A sense of human beauty runs through everything here. Each voice remains distinct, yet folds into something larger. We Are Together Again doesn’t resolve fear; it meets it with harmony. It’s a record about the stubborn miracle of accompaniment. It’s about how we keep asking, and how, so long as there are voices to ask together, the asking itself becomes a kind of hope.
Bonnie “Prince” Billy
We Are Together Again
However dimly we perceive it, we are living through a change of worlds. The one we were born into is slipping away, reshaped and denuded by human action. What remains is the question of what we will carry forward, and the manner in which we refuse to surrender ourselves. Will Oldham’s new album, We Are Together Again, feels like an answer to these questions. In Oldham’s songs - and in the circle of others who’ve gathered beneath the name Bonnie “Prince” Billy on this endeavor - friendship, community, and the stubborn joy of making art with others become a means of persistence. This isn’t to say that the record is a denial of collapse, which would be delusion, so much as that models defiance by remaining fully human, fully joyful, in a world with a diminishing horizon... I’m talking about Oldham’s record, to be sure, but I think the answers he suggests in We Are Together Again speak to the only meaningful choices any of us can make at this point in all of the agonizing everything.
You can hear it in “Life Is Scary Horses,” when Oldham concedes, “The human times have come and gone. We must accept our rule is done, though love is sown and will live on. Come to me, let me see your eyes once more before the winter comes again.” The song modulates from minor to major in tone, almost sunny. This could read as irony, but to my ear it’s something closer to grace. That’s the spirit running through We Are Together Again: not denial, but fragile endurance and thankfulness for the moments we have.

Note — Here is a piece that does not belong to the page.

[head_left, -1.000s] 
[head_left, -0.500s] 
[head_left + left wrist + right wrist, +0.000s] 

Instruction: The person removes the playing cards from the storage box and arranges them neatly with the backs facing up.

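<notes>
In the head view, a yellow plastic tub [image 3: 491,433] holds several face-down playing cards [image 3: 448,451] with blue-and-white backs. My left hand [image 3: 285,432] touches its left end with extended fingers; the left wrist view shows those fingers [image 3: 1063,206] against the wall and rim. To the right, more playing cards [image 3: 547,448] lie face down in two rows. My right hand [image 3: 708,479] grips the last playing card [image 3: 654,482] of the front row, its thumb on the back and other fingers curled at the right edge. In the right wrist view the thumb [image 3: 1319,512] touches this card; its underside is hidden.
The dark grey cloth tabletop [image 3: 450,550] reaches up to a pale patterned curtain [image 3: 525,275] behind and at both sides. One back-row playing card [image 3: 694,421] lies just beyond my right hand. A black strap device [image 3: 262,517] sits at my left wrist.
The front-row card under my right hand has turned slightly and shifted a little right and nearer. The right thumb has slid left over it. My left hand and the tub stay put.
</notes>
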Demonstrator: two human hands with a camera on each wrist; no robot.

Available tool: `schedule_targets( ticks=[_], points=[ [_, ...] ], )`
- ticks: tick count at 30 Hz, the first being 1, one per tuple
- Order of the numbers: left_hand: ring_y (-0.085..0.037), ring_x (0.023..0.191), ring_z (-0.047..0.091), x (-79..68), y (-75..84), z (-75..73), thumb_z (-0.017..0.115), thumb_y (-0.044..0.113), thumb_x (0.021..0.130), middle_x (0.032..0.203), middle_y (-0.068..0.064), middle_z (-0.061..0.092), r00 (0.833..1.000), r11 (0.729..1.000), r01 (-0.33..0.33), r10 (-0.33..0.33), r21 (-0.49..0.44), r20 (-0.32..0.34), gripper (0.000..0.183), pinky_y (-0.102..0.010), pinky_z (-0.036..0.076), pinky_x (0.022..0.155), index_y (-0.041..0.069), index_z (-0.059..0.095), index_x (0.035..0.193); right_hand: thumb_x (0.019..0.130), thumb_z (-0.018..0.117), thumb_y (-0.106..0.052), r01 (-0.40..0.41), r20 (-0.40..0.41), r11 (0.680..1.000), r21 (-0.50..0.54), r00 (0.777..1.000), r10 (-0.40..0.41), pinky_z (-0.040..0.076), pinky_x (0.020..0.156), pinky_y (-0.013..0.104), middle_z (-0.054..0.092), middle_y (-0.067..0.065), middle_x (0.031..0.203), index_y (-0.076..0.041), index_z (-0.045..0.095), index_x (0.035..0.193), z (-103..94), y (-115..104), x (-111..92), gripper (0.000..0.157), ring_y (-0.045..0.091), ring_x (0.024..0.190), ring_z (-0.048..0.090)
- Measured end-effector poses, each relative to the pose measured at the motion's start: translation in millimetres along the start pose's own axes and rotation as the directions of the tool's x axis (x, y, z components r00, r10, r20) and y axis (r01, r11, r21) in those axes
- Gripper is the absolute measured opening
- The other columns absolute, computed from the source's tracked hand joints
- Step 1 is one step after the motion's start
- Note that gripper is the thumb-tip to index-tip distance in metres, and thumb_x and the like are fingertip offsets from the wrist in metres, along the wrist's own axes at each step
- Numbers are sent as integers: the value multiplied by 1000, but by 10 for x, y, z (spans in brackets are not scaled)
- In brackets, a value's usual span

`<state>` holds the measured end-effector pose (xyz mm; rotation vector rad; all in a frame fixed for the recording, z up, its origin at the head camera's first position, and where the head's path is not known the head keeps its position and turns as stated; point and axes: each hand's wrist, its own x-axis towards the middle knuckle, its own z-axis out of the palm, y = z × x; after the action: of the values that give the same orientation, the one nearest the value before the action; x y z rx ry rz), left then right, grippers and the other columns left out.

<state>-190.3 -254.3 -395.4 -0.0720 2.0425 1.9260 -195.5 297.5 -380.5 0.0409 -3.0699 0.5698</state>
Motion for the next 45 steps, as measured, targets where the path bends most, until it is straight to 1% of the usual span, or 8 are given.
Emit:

“Friend Named Joe” and “Davey Dead” form the emotional heart of the record. In the former, Oldham sings “And when it feels like life is just a series of delusions, Joe can show that, even though it all feels like illusion, it’s real; and yesterday bears no resemblance to tomorrow. You fly towards death so full of life and love and joy and sorrow.” And in the latter, “If you destroy a child’s perspective, here’s what that child will do: be faced with unrelenting trial and render terror back at you.”
The album begins and ends with “Why is the Lion” and “Bride of the Lion,” which serve as thesis and conclusion, offering an invocation that seems to float above the rest of the work: “Hope of something beginning to rise from the floor of the ring…is it my voice, or, better yet, ours?” A melody cleaning the world, “scouring the filth from the light.” That’s what the album sounds like: people trying, not to fix anything, but to keep the light clear long enough to recognize each other in it.
The feeling of community is earned honestly since We Are Together Again is as much as gathering as a record or a statement. The studio becomes a meeting ground, a small republic of sound. Oldham’s friends, colleagues and even family— including — Tory Fisher, Lacey Guthrie, Katie Peabody, Catherine Irwin, Sally Timms, Maggie Halfman, Nuala Kennedy, Ned Oldham, Thomas Deakin, Jacob Duncan and Erin Hill - lend their voices, turning solitude into shared witness.
A sense of human beauty runs through everything here. Each voice remains distinct, yet folds into something larger. We Are Together Again doesn’t resolve fear; it meets it with harmony. It’s a record about the stubborn miracle of accompaniment. It’s about how we keep asking, and how, so long as there are voices to ask together, the asking itself becomes a kind of hope.